Yangon, Myanmar is home to 5 million Myanmar people, and its strange and varied history is easy to see as soon as you step off the plane. Massive, decaying colonial buildings from the days of British rule compete with apartment buildings, parks, Buddhist shrines, and haphazardly constructed lean-tos. Since the military dictatorship lost power, the city has seen an influx of foreigners and foreign capital, putting the city and its inhabitants in a state of limbo. Yangon is set to undergo some monumental changes in the coming years. For the traveler looking to experience a piece of the Asian world before it fully joins the democratized 21st century, Yangon will exceed your expectations.
Every visit to Yangon includes some quality time at Shwedagon Pagoda — one of Myanmar’s most famous and popular attractions. Over 300 feet tall and 2,500 years old, the world’s oldest pagoda is gilded, gorgeous, and full of the devout and the curious. The space is large, so even when there are plenty of people about, it never feels crowded. Women are required to wear a longyi in order to enter, and all visitors leave their footwear in the parking lot. During the day, the golden dome casts light in almost every direction, and at night, the lights that illuminate it make for one of the most picturesque photo opportunities in the country.
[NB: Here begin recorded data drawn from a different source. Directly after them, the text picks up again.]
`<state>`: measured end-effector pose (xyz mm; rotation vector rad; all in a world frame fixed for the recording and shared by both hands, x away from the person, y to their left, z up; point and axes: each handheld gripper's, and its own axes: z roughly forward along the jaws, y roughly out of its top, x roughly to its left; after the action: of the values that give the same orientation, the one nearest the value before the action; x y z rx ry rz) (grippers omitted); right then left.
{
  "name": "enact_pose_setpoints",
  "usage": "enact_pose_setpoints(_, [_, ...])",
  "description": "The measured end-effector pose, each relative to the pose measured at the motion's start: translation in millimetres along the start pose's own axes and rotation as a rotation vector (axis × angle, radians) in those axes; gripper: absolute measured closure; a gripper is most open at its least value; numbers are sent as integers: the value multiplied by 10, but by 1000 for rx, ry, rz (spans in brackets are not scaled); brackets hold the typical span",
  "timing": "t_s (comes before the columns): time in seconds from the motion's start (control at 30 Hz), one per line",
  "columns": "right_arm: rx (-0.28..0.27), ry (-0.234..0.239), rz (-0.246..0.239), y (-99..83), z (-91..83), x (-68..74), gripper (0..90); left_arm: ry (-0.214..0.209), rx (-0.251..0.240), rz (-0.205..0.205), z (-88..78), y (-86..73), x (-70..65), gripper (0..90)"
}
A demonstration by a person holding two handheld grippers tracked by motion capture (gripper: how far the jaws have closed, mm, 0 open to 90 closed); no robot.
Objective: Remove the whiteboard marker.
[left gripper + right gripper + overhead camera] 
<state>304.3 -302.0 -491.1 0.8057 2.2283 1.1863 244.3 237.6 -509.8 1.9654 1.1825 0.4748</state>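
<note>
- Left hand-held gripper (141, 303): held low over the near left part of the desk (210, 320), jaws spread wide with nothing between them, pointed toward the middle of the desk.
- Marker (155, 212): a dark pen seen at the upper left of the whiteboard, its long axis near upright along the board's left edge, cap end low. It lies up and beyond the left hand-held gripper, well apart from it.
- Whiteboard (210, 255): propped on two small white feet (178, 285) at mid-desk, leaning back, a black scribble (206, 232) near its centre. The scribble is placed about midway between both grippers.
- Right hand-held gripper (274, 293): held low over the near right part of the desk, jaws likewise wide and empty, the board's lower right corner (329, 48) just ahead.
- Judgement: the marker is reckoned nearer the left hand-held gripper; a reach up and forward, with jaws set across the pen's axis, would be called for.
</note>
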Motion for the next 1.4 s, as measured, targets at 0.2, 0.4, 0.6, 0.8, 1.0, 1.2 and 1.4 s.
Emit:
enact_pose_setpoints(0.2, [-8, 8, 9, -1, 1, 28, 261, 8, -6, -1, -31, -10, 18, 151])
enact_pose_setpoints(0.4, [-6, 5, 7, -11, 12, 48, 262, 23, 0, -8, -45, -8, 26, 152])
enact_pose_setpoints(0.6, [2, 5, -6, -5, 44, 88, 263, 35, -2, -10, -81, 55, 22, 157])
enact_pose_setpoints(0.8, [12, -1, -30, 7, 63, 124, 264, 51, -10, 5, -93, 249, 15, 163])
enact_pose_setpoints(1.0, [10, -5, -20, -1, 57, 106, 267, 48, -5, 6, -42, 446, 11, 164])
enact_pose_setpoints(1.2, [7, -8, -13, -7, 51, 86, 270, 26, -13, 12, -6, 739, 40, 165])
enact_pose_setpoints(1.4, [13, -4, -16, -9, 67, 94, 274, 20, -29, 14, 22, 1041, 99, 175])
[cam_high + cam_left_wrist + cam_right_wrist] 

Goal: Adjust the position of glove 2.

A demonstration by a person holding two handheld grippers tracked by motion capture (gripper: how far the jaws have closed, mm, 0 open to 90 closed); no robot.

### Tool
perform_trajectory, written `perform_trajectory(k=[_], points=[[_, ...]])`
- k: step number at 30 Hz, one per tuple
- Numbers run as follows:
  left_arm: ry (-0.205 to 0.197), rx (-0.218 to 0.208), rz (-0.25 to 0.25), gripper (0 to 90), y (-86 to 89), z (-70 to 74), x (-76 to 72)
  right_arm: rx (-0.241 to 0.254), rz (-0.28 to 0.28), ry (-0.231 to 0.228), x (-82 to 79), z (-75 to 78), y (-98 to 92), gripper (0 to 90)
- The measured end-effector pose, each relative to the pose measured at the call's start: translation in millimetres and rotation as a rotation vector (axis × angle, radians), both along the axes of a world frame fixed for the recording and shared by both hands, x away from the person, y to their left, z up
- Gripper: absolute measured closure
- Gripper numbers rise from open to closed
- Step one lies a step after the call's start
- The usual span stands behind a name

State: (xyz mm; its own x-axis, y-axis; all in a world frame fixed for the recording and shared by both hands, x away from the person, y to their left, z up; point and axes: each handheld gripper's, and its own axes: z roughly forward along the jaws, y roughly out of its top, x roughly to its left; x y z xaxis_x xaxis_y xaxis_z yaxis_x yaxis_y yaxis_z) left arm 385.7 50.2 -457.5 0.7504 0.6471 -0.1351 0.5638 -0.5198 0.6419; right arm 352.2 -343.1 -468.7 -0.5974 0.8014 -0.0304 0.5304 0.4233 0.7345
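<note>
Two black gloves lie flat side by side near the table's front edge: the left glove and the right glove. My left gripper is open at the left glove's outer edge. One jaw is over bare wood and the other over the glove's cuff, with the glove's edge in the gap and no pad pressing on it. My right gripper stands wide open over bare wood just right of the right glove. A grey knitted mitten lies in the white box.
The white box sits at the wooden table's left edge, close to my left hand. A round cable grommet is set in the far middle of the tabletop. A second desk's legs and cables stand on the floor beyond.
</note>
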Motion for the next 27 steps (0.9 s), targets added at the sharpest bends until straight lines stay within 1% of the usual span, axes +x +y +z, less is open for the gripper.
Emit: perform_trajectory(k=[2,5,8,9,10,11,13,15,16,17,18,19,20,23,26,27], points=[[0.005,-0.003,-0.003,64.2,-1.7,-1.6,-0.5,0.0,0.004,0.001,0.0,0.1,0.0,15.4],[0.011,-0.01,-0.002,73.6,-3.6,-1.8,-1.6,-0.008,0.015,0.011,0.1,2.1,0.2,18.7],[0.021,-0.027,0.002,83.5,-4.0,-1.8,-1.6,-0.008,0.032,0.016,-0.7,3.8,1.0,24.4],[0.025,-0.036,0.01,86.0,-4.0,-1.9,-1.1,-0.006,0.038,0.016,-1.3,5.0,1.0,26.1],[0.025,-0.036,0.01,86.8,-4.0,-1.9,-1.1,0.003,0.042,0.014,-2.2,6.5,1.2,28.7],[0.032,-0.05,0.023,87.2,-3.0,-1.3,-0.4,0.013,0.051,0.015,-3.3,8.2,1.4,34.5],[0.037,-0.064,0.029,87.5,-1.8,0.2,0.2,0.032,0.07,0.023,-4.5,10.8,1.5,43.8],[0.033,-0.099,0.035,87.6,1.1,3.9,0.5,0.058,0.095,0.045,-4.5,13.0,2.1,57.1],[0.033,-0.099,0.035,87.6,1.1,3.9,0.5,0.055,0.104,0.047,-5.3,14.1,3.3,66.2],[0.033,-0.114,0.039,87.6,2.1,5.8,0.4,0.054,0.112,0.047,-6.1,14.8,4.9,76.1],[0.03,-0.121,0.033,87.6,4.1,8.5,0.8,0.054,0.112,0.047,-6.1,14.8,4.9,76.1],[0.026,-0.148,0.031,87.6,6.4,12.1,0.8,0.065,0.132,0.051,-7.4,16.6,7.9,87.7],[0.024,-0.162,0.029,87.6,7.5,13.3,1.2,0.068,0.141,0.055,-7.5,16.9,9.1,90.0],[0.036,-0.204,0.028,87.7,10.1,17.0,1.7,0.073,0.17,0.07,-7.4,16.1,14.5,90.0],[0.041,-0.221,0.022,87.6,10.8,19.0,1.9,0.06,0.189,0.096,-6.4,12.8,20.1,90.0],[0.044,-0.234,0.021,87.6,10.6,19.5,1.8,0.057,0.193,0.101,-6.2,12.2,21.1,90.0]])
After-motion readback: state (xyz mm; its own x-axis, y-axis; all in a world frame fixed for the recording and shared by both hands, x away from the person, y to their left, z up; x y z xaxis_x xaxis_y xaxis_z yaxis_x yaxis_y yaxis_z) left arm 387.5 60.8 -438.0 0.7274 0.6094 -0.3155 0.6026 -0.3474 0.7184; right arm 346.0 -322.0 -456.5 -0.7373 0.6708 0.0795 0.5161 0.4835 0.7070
A giant statue of the Buddha, the Chaukhtatgyi Paya is one of the country’s most treasured statues and sites. An enormous, reclining figure, this statue of the Buddha is 60 feet high and over 200 feet long. His feet are regally adorned with over 100 fascinating symbols, and he sits just beyond a bustling open-air market where you can also enjoy some excellent street food.
Another famous pagoda located in downtown Yangon is the 2,500 year-old Sule Pagoda, a temple that holds much more than just religious importance. A meeting place for anti-government and pro-democracy protesters during the massive unrest of 2007 and 2008, this pagoda and its monks helped usher in the new era of freedom and democracy that sent the military dictatorship packing six short years ago.
Since 1926, the Bogyoke Aung San Market has sold everything from clothing to puppets. Clean, organized, and cooler than the outdoors during the hottest months, this market is a great stop to make on your first days in the city. Women can find a longyi for pagoda visits, and there are plenty of other items at good prices, from jewelry and art to hot peppers and fruit. Every price is negotiable, too, so be sure to engage in some lighthearted haggling. The market is also a good place to change money, because you’ll get the best exchange rates here. Just be sure that when you fly in to Yangon, you head to your bank for crisp, new bills, and when you change them at the market, only accept the same in return.
Myanmar Water Festival
Every April marks the end of the hottest, driest part of the year, and to celebrate the end of that tired season, locals partake in the Myanmar Water Festival. Part new year festival, part cleansing ritual, and part letting off the steam of the hottest months…festivities abound. Be sure to wear sandals and non-see-through clothing, as you’ll get doused with cooling water along the streets until you’re positively dripping.
This notable restaurant sits out of the way in an old colonial mansion with a lovely garden and tree-top canopy. Sit outside in the shade if you’re able to find a table. The coconut rice, curry, grilled lobster, and pickled tea leaf salad are all spectacular. You can also enjoy a bottle of Myanmar beer with your meal for a taste of what the locals enjoy.
Myanmar is about to undergo radical changes, and its capital city is already rumbling from them. Get to Yangon while the feeling of the old world still remains.